In the words of Deputy National Security Advisor Denis McDonough, the US now relies on “burden sharing and alliance management” to pursue its interests. This could mean bolder and expansive multilateral interventions with NATO cover as in the case of Libya, or more timid stalling as in Syria. But too-cautious leading from behind, as in Syria, leaves the contested terrain open for the very regional parties whose agendas contribute to the volatility to intervene in destabilising ways. In both the Libyan and Syrian cases, foreign intervention currently stands as both the missing link in The Anatomy of Revolution, and one of the most important factors in the 21st-century Arab revolutions.  

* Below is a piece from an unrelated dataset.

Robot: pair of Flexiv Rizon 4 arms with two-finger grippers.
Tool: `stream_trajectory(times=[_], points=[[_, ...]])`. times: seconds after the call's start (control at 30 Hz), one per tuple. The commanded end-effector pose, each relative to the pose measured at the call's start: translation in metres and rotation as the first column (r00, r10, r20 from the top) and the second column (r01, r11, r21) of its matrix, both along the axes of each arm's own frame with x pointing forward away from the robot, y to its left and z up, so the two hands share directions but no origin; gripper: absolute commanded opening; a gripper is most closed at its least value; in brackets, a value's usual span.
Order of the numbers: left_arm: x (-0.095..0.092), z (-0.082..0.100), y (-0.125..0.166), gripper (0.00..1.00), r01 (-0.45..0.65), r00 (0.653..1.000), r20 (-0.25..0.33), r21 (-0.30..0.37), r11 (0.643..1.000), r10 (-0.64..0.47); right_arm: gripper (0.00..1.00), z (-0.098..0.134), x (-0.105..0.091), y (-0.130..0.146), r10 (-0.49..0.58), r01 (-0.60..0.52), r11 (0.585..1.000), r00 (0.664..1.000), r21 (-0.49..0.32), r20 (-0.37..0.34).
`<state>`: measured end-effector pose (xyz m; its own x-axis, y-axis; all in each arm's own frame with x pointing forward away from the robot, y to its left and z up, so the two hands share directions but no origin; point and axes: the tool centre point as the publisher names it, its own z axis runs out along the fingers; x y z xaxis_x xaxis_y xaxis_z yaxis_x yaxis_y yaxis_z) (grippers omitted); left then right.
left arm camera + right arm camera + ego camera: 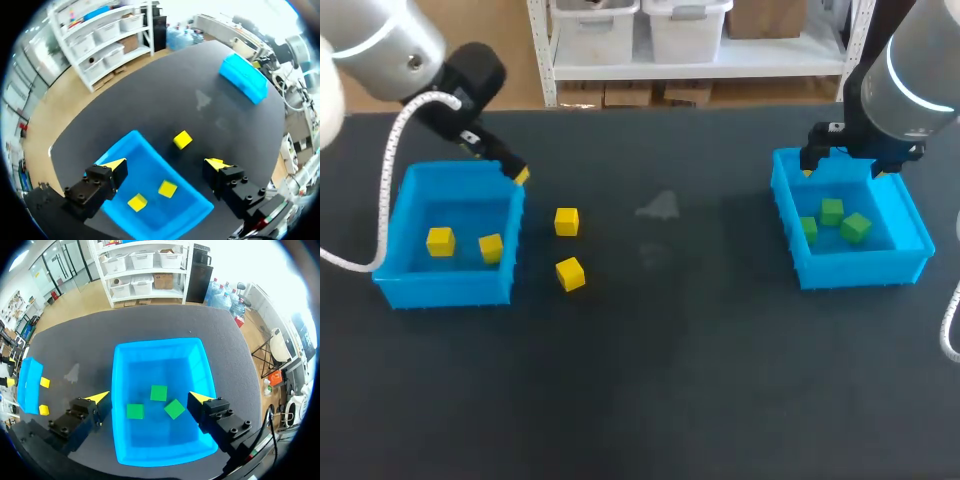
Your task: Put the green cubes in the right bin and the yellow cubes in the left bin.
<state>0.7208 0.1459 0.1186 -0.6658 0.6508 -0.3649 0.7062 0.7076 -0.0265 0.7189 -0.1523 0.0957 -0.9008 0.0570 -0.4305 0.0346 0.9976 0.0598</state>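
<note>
1. Currently my left gripper (165, 163) hangs wide open and empty over the left bin (448, 288).
2. My right gripper (148, 397) is wide open and empty above the right bin (860, 268).
3. Two yellow cubes (440, 240) sit in the left bin; two loose cubes (566, 221) lie on the table (660, 380) beside it.
4. Three green cubes (832, 210) are in the right bin.

We can read no text, label, number or sign in any of our views. The left bin (395, 290), the right bin (860, 270), the yellow cubes (567, 221) and the green cubes (832, 211) show only plain coloured faces, and the dark table (670, 380) shows plain too.
</note>
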Motion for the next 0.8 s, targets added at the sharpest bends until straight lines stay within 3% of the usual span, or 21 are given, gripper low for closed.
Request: stream_trajectory(times=[0.03, 0.43, 0.8], points=[[0.009, -0.008, -0.01, 1.0, 0.09, 0.996, -0.017, 0.009, 0.996, -0.09, 1.0, -0.001, -0.001, 0.0, -0.001, 0.001, 1.0, 1.0, 0.0, 0.004], [0.018, -0.02, -0.02, 1.0, 0.295, 0.955, -0.037, 0.08, 0.952, -0.293, 1.0, -0.001, -0.001, 0.0, -0.001, 0.001, 1.0, 1.0, 0.0, 0.004], [0.021, -0.028, -0.05, 1.0, 0.513, 0.858, -0.046, 0.13, 0.849, -0.512, 1.0, -0.001, -0.001, 0.0, -0.001, 0.001, 1.0, 1.0, 0.0, 0.004]])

Leila Hudson is associate professor of Anthropology and History in the School of Middle Eastern and North African Studies and director of the Southwest Initiative for the Study of Middle East Conflicts (SISMEC) at the University of Arizona.

Matt Flannes is a graduate student in the School of Middle East and North African Studies and the School of Government and Public Policy at the University of Arizona.  He also works as a Research Associate for SISMEC.

The views expressed in this article are the author’s own and do not necessarily represent Al Jazeera’s editorial policy.